A disheveled looking man occupying an electric wheelchair made his way toward me. He wore pale blue pyjamas, plain, standard hospital. A roll up, pointed inwards, was pinched between middle finger and thumb. It started to rain; he pulled a hood over his head.
“How’s you today?” he asked, throwing away the roll up, not waiting for an answer. “They don’t know what’s wrong with me; that’s why they’re keeping me in”. The roll up lay smouldering.

 He was upset he was going to be in hospital for the start of Ramadan. I felt the need to be polite ; I asked how long it lasted, even though I already knew. His eyes, vaguely focused on some middle distance point, seemed vacant as he informed me it lasted a month, fasting during daylight hours. I enquired about drinking water. He shook his head solemnly. That’s why he was hoping it wouldn’t be too warm. I expressed surprise at the notion of taking no liquid, and he stared at me intently.
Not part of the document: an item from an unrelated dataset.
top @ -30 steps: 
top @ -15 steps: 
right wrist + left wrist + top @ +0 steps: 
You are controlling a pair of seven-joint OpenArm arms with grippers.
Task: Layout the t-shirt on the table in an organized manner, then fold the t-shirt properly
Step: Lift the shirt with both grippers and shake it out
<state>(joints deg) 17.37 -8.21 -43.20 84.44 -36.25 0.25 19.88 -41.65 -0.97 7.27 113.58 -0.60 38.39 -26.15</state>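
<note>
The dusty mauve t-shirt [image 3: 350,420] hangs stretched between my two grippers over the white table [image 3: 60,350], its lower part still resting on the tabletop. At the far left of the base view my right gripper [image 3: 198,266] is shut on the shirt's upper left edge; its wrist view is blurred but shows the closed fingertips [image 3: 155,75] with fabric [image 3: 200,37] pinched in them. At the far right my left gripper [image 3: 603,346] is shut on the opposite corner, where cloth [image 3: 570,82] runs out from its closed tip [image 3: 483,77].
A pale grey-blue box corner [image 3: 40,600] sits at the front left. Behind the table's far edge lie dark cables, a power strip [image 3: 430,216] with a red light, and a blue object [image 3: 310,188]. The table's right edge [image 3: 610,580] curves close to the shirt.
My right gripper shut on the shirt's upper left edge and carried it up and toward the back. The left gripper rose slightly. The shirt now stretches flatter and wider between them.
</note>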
“It’s only a month”. he said. “The Prophet did it for a whole year”.
I felt uncomfortable.
“That’s a long time”, I said, a little weakly. “I wonder how he coped”. I heard myself; it sounded a silly thing to say. Still staring hard, he pointed a determined index finger, arm stretched to full length, toward the sky; he remained silent throughout the whole process.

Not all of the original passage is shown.